Checklist (Please check before submitting)
Describe the bug
HS EventMon trusts the AppName and EventID fields embedded in incoming CFE_EVS_LONG_EVENT_MSG_MID packets, but it does not verify that the software-bus message actually originated from that named application. When a matching EventMon rule is configured, HS will execute privileged actions such as processor reset, app restart, or app deletion based only on spoofable payload identity.

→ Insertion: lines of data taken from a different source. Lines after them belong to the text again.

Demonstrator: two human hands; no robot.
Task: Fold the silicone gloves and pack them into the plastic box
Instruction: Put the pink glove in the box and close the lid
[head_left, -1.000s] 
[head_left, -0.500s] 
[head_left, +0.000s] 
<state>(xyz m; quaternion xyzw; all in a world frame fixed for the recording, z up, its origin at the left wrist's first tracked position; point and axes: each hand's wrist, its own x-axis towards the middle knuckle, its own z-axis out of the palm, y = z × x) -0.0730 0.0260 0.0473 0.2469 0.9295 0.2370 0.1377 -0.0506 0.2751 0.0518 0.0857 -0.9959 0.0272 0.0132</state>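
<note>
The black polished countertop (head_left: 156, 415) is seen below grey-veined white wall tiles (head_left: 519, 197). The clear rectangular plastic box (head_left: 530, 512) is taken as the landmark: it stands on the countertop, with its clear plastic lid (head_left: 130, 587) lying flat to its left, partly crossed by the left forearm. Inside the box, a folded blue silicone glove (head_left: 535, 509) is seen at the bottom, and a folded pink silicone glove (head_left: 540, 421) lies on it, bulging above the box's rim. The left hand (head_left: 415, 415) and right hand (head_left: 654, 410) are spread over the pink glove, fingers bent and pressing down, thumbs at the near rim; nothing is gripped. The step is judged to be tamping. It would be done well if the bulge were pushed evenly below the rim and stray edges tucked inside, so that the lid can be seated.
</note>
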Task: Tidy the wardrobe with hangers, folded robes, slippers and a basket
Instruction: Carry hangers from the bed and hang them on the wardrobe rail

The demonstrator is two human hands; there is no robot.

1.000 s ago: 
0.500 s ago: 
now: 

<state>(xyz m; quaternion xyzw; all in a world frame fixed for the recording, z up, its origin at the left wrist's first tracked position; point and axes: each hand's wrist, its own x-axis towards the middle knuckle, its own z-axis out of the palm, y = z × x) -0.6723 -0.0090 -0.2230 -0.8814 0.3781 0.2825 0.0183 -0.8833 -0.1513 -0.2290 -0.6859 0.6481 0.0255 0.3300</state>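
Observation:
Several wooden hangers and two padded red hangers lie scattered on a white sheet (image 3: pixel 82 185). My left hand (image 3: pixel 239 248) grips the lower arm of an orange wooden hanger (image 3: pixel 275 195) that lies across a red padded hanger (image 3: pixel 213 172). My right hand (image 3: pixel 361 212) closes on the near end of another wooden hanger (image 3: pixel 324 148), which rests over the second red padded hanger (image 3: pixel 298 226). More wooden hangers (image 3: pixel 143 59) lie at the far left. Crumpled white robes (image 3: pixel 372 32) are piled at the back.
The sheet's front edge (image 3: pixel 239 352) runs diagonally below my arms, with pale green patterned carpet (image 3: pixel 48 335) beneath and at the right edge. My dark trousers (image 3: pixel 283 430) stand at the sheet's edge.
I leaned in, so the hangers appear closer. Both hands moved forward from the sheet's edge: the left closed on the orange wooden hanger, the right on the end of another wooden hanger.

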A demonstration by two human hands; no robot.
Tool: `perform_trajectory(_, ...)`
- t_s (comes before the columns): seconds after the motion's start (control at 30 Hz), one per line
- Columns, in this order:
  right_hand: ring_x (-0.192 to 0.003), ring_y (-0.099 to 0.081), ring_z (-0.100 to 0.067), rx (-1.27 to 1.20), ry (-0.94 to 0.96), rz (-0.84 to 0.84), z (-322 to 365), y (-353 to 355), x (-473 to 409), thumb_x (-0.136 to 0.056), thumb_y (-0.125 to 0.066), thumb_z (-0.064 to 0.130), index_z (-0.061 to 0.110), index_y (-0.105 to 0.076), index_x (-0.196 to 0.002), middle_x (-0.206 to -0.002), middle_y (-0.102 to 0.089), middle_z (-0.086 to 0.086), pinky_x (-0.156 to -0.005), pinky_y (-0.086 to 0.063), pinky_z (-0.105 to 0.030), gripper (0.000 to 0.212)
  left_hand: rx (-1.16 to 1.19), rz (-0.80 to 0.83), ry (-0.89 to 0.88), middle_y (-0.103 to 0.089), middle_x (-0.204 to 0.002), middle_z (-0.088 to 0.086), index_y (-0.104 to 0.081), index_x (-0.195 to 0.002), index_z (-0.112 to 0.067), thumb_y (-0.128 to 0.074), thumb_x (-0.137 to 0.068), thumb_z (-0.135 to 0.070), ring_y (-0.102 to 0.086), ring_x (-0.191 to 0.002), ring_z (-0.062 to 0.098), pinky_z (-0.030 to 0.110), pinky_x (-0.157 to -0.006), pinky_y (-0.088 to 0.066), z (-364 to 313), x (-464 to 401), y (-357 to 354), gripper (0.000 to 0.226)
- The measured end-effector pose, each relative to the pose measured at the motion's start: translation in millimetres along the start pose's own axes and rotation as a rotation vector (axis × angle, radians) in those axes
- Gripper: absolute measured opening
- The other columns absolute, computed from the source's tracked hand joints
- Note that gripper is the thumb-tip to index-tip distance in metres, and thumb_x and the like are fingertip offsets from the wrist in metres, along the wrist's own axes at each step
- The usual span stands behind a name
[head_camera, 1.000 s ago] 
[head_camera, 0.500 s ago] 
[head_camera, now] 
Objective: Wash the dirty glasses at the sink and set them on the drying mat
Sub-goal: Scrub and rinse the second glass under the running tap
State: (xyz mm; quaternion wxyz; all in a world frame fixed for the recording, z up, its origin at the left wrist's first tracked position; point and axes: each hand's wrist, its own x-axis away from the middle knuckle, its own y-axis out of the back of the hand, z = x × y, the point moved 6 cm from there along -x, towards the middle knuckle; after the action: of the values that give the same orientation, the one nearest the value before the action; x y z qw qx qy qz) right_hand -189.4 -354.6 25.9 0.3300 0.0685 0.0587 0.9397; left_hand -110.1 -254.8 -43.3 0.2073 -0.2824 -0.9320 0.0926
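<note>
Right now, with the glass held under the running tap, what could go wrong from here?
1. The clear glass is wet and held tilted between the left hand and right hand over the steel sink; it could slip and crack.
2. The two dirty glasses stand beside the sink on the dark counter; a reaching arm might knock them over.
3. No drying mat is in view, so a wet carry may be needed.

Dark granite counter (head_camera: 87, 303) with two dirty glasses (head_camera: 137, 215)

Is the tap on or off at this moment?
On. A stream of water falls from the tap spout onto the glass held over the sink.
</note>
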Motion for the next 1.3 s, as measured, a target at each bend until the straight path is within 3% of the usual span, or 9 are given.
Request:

In the reproduced native_std sample deployment, this is not a purely theoretical code issue. I reproduced an end-to-end chain where:
- attacker-controlled data was delivered through the normal UDP command-ingest path,
- CF/CFDP retained an attacker-controlled
HS.EventMon_Tbl file on the target runtime filesystem,
- the normal
CFE_TBL management path loaded and activated that table, and
- a forged
CFE_EVS_LONG_EVENT_MSG_MID packet caused HS to execute CFE_ES_ResetCFE() and reset the processor.
To Reproduce
- Run the standard
native_std sample deployment and start core-cpu1.
- Deliver a crafted
hs_emt_visa22.tbl over the normal UDP -> CI_LAB -> CF/CFDP path so that CF retains it as /cf/hs_emt_visa22.tbl.
- Send normal
CFE_TBL commands to:
- abort any stale load state,
- load
/cf/hs_emt_visa22.tbl,
- validate the inactive buffer, and
- activate
HS.EventMon_Tbl.
- Send the normal
HS EnableEventMon command.
- Inject a forged
CFE_EVS_LONG_EVENT_MSG_MID packet whose payload sets:
AppName = CFE_TIME
EventID = 0x2222
- Observe that
HS matches the spoofed payload fields and performs a processor reset.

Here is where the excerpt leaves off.